En mai dernier, Circle In, une organisation qui aide les entreprises à soutenir les parents qui travaillent, a mené une enquête en ligne et a découvert que 97% des hommes et des femmes souhaitaient conserver la liberté de travailler de manière flexible lorsque les restrictions relatives au COVID-19 seraient levées. Les employés veulent définir où ils travaillent et quand ils travaillent, et avoir la possibilité de réduire leurs heures de travail si nécessaire. La technologie permettra cela et le COVID-19 nous a donné l’occasion de redéfinir notre façon de travailler pour de bon.
Étant tous contraints de travailler depuis la maison, un changement va-t-il s’opérer en matière d’égalité des sexes alors que les conjoints vont peut-être découvrir ce avec quoi leur partenaire jongle au quotidien et décider de partager la charge de travail ? Peut-il y avoir un changement durable qui va déclencher une répartition des tâches de manière plus équitable ?
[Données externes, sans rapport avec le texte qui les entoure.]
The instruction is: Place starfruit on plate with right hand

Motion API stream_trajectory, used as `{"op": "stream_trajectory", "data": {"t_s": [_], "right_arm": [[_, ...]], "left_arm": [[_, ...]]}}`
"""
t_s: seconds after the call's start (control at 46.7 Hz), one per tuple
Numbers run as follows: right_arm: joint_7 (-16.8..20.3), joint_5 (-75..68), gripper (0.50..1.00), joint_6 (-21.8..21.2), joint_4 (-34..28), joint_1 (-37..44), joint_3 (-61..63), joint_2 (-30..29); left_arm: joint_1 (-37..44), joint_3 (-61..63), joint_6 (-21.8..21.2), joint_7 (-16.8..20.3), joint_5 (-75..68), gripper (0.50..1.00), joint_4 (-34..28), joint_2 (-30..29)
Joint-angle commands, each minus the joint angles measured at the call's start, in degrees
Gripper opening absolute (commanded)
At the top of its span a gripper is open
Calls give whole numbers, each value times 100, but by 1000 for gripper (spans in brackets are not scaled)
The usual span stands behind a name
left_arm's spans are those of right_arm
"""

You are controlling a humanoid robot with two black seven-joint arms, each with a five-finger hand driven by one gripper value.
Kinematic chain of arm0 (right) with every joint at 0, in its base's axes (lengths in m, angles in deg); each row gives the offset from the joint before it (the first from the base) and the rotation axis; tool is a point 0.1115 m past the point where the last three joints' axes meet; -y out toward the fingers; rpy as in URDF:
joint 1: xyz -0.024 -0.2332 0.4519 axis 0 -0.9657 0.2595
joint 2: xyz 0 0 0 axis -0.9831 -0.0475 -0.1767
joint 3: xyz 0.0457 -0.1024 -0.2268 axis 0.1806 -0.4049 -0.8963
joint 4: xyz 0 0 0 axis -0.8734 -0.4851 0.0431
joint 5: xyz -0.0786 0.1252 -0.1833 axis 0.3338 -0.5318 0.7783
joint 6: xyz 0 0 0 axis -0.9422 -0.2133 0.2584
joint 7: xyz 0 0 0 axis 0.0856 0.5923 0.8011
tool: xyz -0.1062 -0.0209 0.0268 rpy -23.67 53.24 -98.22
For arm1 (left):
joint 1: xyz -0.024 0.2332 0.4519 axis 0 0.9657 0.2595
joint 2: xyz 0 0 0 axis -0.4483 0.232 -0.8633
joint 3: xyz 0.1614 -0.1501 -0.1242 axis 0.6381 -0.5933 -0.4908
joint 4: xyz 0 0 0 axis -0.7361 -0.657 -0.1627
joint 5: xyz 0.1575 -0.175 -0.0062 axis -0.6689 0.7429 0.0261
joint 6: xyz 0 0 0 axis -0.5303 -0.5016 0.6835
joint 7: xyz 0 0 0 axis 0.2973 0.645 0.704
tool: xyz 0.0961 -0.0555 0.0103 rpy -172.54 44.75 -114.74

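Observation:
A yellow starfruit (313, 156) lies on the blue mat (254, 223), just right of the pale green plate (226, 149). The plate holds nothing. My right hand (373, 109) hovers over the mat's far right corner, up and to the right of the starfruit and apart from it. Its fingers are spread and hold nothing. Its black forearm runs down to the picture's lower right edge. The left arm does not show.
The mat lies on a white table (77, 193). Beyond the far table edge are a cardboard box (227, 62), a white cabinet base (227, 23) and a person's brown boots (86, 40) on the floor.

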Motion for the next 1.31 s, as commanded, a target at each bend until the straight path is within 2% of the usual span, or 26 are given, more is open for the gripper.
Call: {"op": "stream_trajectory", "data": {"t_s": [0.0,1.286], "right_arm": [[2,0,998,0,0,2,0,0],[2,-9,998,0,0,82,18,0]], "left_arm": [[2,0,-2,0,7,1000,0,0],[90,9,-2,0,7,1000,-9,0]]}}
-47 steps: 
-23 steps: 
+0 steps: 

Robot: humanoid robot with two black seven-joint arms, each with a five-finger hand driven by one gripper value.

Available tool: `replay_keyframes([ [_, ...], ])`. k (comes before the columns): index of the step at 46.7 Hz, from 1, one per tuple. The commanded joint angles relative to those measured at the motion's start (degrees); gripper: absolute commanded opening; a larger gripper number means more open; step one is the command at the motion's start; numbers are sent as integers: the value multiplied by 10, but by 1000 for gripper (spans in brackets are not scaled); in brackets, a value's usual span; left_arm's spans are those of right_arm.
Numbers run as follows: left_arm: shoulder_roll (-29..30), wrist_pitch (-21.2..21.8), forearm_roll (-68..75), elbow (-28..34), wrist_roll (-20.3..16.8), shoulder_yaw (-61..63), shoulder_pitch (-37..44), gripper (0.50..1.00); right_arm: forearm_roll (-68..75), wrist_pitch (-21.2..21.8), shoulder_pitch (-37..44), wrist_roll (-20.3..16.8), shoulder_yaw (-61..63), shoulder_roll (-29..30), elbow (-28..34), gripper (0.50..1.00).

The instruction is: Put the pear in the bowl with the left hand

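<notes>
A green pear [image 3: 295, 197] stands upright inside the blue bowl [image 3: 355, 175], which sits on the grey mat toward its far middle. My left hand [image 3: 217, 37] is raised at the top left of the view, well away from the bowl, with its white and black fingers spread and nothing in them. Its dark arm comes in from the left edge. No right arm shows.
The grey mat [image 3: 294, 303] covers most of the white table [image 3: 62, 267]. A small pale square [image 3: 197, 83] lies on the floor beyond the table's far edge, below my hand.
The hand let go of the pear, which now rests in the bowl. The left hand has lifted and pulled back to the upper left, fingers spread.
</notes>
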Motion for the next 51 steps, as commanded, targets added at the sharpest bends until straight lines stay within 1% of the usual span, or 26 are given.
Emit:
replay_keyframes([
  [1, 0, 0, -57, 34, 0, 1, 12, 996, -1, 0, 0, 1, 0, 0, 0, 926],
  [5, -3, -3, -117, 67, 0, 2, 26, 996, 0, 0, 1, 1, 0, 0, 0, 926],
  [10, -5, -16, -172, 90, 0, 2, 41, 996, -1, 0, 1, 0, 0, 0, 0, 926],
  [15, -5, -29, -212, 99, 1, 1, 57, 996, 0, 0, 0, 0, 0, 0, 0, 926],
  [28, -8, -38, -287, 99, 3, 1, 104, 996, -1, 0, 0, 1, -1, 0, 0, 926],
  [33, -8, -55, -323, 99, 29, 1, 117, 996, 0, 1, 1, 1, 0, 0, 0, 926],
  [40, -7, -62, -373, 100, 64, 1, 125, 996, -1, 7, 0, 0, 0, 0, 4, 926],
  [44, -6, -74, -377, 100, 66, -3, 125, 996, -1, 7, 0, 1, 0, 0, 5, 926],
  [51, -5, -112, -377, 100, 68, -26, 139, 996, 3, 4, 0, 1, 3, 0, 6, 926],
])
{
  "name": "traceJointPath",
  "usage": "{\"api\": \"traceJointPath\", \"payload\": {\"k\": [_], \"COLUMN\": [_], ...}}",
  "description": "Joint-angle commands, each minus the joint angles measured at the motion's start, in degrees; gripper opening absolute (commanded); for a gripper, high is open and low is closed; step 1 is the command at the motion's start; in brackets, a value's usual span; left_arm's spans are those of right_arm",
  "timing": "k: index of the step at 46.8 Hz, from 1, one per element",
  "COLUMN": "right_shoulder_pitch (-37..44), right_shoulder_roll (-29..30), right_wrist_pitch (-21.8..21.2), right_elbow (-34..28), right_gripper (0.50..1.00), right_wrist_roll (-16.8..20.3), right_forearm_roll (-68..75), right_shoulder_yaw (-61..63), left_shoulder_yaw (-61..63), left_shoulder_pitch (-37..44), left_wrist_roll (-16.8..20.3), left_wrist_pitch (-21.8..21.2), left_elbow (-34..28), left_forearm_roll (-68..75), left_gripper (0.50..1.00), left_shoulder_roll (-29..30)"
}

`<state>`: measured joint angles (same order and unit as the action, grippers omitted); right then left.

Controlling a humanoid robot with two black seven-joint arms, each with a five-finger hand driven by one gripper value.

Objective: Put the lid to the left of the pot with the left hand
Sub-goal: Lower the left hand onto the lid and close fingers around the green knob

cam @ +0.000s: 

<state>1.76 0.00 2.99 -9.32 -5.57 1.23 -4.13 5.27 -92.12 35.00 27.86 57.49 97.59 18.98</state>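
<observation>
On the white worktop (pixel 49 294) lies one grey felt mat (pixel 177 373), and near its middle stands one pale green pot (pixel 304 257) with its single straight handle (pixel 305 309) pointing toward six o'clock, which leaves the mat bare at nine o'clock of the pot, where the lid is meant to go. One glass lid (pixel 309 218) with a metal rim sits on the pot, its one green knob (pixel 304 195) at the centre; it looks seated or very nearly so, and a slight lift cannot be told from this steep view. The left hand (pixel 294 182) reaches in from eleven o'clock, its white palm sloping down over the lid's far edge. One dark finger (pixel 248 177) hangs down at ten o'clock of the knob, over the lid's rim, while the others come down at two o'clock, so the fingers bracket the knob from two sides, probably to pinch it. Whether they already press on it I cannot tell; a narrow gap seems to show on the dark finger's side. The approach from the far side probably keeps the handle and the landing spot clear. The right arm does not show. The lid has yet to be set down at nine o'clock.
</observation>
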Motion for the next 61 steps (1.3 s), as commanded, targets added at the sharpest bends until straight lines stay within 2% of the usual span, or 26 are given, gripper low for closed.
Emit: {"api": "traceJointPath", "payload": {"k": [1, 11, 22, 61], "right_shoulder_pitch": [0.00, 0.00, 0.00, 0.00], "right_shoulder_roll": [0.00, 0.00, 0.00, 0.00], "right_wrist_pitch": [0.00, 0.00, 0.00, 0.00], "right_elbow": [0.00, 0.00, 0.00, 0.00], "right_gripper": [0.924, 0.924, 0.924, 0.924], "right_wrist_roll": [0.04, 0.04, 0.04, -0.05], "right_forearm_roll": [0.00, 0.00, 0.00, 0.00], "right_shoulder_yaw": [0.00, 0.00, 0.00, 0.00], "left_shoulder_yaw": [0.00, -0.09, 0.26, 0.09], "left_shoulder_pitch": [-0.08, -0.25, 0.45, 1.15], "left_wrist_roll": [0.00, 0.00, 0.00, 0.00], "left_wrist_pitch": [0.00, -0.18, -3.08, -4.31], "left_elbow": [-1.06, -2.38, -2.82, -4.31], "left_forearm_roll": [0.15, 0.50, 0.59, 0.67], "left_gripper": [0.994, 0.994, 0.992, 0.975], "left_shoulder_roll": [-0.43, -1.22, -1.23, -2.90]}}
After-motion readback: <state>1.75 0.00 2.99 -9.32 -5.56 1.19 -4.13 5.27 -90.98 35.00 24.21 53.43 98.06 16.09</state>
Eh bien, cela ne joue pas en faveur des femmes. Le COVID-19 a augmenté la charge mentale des mères qui travaillent, en raison de la difficulté accrue liée à la gestion des autres priorités telles que les tâches ménagères, les soins des personnes à charge, l’école à la maison et le travail à distance.
Gérer une liste interminable de choses à faire à la maison, en plus de préserver son emploi, peut entraîner une augmentation de la charge mentale et émotionnelle, du stress et une réduction de la productivité, ce qui a un impact négatif sur la réussite professionnelle à long terme.
Alors qu’un soutien renforcé au travail et à la maison réduirait considérablement la charge mentale des femmes, il est beaucoup plus difficile de gérer la tension émotionnelle associée pendant la pandémie. Une enquête menée en juillet 2020 par Total Brain révèle que 83% des femmes et 36% des hommes ont connu une hausse de l’état dépressif et 53% des femmes qui travaillent et 29% des hommes ont connu une hausse de l’anxiété depuis février 2020. Donc les femmes assument la majeure partie des tâches domestiques et des responsabilités à l’égard des enfants, ce qui a un impact déterminant négatif sur leur santé mentale et émotionnelle et leur réussite professionnelle à long terme. Nous devons répartir la charge de travail à la maison et créer des cultures sur le lieu de travail qui permettent aux femmes de gérer les multiples responsabilités qu’elles gèrent actuellement, mais tout cela commence par la reconnaissance du problème.